Larger pieces are also slow to print and can be expensive, particularly if ASA or other expensive materials are used. If the part you’re printing can be purchased for significantly less, that may be a better option unless there’s a necessary custom element you’re including that can’t be added any other way.
Also, 3D printed objects are limited in size and strength. Injection molded plastics are always stronger and more resilient. Be certain to consider, on a part by part basis, whether 3D printing is the best choice for the specific application. You don’t want to take chances on parts where failure could lead to catastrophic or damaging results.
Plus, if you want to create custom parts you’ll need to learn a CAD program, like SolidWorks, Fusion 360, OpenSCAD or Tinkercad.
This isn’t a challenge unique to printing car parts, but it is something you’ll eventually need to learn, and there is certainly a learning curve if you ever want to print well-made, custom parts.

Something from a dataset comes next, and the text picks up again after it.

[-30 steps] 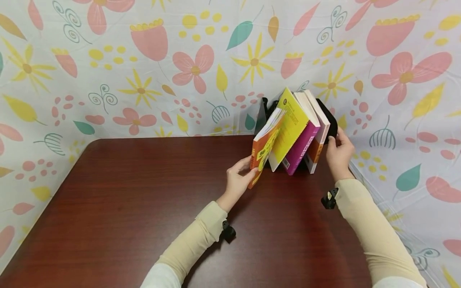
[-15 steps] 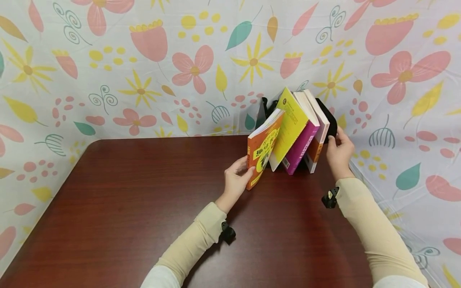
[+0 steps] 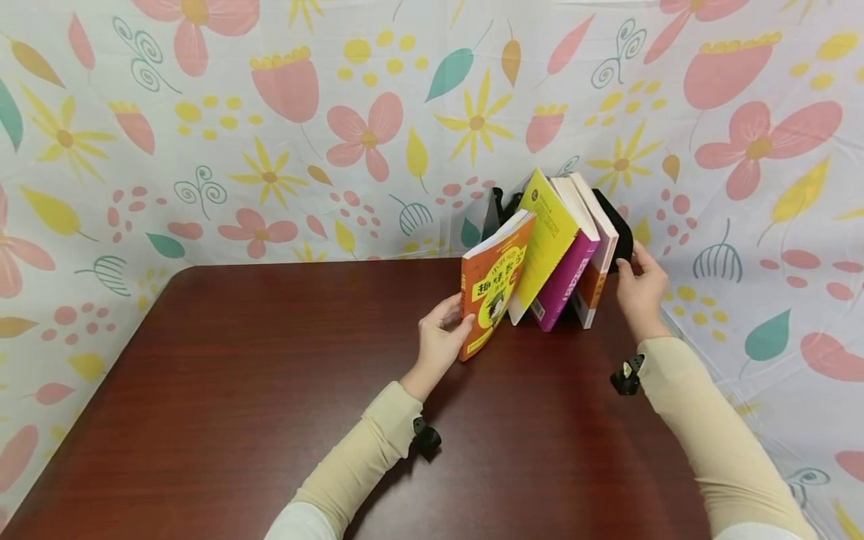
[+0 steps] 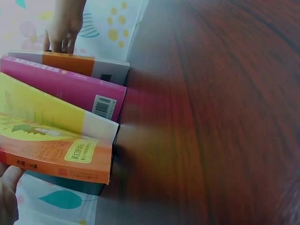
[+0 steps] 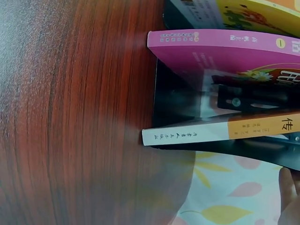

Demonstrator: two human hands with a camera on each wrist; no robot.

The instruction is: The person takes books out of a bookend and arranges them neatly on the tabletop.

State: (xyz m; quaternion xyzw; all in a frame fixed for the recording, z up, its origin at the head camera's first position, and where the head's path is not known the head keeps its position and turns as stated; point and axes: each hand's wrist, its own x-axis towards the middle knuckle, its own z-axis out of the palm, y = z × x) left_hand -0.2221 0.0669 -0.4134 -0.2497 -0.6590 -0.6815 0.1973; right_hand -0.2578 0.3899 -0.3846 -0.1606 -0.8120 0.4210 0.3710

Remember that automotive parts often require exacting specifications, so make certain your measurements are accurate before printing, or you may find yourself wasting a lot of expensive print material.
Needed Extra Materials
Besides your extrusion materials, you’ll likely need sanding and/or filing supplies, Bondo, and surface/application appropriate paints for a finished look. You may also want to consider metal inserts for threaded applications that require additional strength.
Car Part Resources
There’s a wide variety of custom automotive part models available online. Searching on Thingiverse, Grabcad, or YouMagine will return a host of fun, interesting and useful items to print for your car.
And there are very good CAD software packages, like those we mentioned earlier, that will help you design your own parts for all of your custom automotive needs.

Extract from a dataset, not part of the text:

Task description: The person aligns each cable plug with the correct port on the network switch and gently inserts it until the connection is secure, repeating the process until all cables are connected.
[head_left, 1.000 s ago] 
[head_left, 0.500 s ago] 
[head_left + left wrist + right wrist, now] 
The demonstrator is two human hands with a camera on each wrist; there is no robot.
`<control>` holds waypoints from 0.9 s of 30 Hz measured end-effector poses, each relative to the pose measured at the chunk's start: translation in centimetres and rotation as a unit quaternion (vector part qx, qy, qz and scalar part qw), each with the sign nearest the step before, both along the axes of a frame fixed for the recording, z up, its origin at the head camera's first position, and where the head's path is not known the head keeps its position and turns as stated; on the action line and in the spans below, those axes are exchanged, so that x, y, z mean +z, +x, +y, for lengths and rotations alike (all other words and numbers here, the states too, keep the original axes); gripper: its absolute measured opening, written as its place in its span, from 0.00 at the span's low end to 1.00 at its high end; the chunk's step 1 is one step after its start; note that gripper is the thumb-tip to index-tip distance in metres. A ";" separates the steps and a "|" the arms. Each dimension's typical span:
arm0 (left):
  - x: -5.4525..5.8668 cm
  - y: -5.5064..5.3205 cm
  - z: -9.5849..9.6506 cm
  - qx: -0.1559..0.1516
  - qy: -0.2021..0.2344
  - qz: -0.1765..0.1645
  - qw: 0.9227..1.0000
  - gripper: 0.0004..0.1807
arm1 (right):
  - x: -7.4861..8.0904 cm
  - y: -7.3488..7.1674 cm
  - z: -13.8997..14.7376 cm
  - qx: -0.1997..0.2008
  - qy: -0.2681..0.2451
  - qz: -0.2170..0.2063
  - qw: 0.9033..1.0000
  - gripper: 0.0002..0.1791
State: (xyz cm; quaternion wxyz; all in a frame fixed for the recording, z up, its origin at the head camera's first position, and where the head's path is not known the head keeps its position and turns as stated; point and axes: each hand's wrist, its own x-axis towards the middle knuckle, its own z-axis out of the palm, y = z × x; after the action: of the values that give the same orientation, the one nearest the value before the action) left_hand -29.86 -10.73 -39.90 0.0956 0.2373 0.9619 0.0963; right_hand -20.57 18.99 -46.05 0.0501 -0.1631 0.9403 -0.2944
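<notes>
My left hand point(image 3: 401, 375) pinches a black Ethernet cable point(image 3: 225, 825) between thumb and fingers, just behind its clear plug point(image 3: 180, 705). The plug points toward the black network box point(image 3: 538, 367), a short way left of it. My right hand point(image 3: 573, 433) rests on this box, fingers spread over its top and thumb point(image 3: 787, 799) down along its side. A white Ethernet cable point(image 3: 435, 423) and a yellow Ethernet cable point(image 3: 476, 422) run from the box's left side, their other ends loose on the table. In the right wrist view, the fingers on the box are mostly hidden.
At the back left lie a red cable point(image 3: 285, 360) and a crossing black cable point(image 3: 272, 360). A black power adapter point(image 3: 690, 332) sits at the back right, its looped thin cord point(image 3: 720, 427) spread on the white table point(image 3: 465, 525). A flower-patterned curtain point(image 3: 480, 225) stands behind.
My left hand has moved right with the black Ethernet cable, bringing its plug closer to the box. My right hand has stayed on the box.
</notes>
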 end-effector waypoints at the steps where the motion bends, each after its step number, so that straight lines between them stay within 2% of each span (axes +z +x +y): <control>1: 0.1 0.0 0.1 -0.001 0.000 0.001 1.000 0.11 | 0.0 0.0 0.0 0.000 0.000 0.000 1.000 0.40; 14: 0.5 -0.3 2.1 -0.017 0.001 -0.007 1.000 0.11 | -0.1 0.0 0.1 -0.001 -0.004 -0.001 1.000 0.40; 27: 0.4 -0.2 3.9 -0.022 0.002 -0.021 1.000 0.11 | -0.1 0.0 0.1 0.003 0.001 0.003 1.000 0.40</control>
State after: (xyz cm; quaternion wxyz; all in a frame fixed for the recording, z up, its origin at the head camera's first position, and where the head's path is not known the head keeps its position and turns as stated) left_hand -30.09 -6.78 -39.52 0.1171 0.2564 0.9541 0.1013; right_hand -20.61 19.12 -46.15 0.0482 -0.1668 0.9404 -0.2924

Here are a few select models, curated to give you an idea of what’s available to you.
Spark Plug Wire Separator
This wire separator is designed for 8 mm spark plug wires, and there are versions available that handle anywhere between two and six wires. You’ll notice in the write up the author explicitly states that ABS (or ASA) must be used because of the high temperatures the part is likely to be subjected to.
SwitchRest: Nintendo Switch Headrest
This fun piece of hardware converts the back of your car’s headrest into a holder for a Nintendo Switch. Great for kids that want to watch the device while sitting in the back seat.
Air Vent Gauge Pod
This custom part fits standard 52 mm gauges and allows one to be installed in the driver’s side air vent in a Subaru BRZ or Scion FR-S. It has air vent spaces around the outside of the gauge holder to allow the air vent to continue functioning normally.
Jeep JK Switch Panel
This is a custom switch panel made to fit the bezel curve of the dash in a Jeep JK Wrangler. It houses custom switches which can be used for a variety of purposes.
It should be clear now how useful 3D printing can be to both custom car enthusiasts and 3D printing fans looking for new and interesting projects to tackle.
Even if you aren’t creating custom parts for inclusion in your own builds, there are plenty of fun printing projects intended to extend the use of your vehicle and make life more interesting.